Северянин серьёзно согласился:
— Почти так. Ты упустил лишь два нюанса — внизу впадинка, а от веточки до этой нижней впадинки идёт узкий желобок. Верно?
Анну снова покивал, окунул кисть в краску и принялся вспоминать, как именно выглядит веточка плода т-чень. Это детское занятие неожиданно сильно его увлекло.
Анну вернулся в апартаменты, когда за окнами стояла густая темень. В сумрачном углу комнаты, позванивая бубенчиком, тенью маячил Наставник; Эткуру не спал, а при свете фонаря ходил туда-сюда по залу; увидев Анну, он остановился, зацепив пальцы за ремень.
— Где ты бродил, брат? Я решил, что тебя убили, и хотел поднимать охрану!
Анну положил на поставец влажный лист бумаги — и нелепая гордость тут же сменилась острым приступом стыда: зачем вообще было тащить к себе эту ерунду?!
— Что это? Письмо?
— Да нет, — замялся Анну, чувствуя, как кровь приливает к щекам, и радуясь полумраку. — Это… как бы… плод т-чень я нарисовал. Краской.
Эткуру уставился на него, приоткрыв рот:
— С ума ты сходишь, брат?
— Да нет… с северянином разговаривал. Родич Снежного Барса, ну, как бы… Барсёнок Барсёнка. Ар-Нель из рода Ча… девственник. Мне стало интересно, о чём они думают, эти язычники… ну и вот.
— О плодах т-чень? — спросил Эткуру саркастически.
Анну вздохнул.
— И о них тоже.
— Не опрометчиво ли Львёнку заниматься с язычником языческими глупостями? — вставил Наставник из угла. — Не должно ли Львёнку подумать, что в этой холодной стране он ходит, окруженный врагами, а демоны глядят на него изо всех щелей?
— Тебе пора спать, мудрейший, — сказал Анну. — Всем пора спать, я сильно задержался.
Было совершенно невозможно объяснить Наставнику или Эткуру, как это было захватывающе и забавно — обсуждать с маленьким северянином особенности плода т-чень и смотреть, как на бумаге под его тонкими пальцами сами собой появляются живые формы, а плоские пятна приобретают призрачный объем, становясь похожими на настоящие осязаемые предметы… В этом было что-то от языческого колдовства — но без грязной тайны.
Разумеется, рисовальщик — всего лишь ремесленник, презренный работяга. Всё это изготовление вещей — удел рабов, в сущности, и северный аристократик роняет, опускает себя мараньем по бумаге. Достойное Львёнка дело — война. Власть. Эткуру совершенно прав, издеваясь над таким нелепым занятием, как мазня красками.

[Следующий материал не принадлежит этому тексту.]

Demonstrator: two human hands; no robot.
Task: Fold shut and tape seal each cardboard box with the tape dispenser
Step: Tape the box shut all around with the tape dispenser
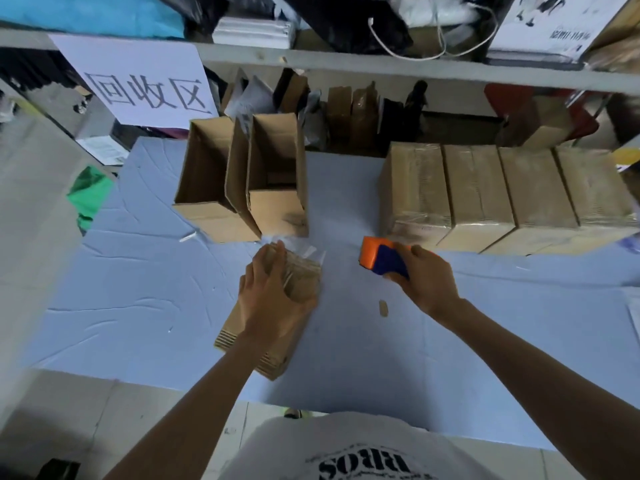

Но Анну почему-то думал об Ар-Неле. Он даже договорился, уходя, встретиться с ним на следующий день, чтобы выпить травника и ещё что-нибудь нарисовать при ярком солнечном свете.
Анну необычно хорошо чувствовал себя в обществе Ар-Неля. В конце концов, снисходительные смешки северянина — это всего лишь обычные повадки Барсёнка, это ничего не значит, их можно простить… за то, что интересно и приятно разговаривать и что-нибудь делать вместе.
Анну не помнил, чтобы с кем-нибудь из братьев было по-настоящему интересно делать вместе какой-нибудь пустяк — без скуки, злости, азарта или соперничества, просто так. Ар-Нель — он был очень необычный.
Но Эткуру не следовало об этом знать, а бесплотным — и подавно.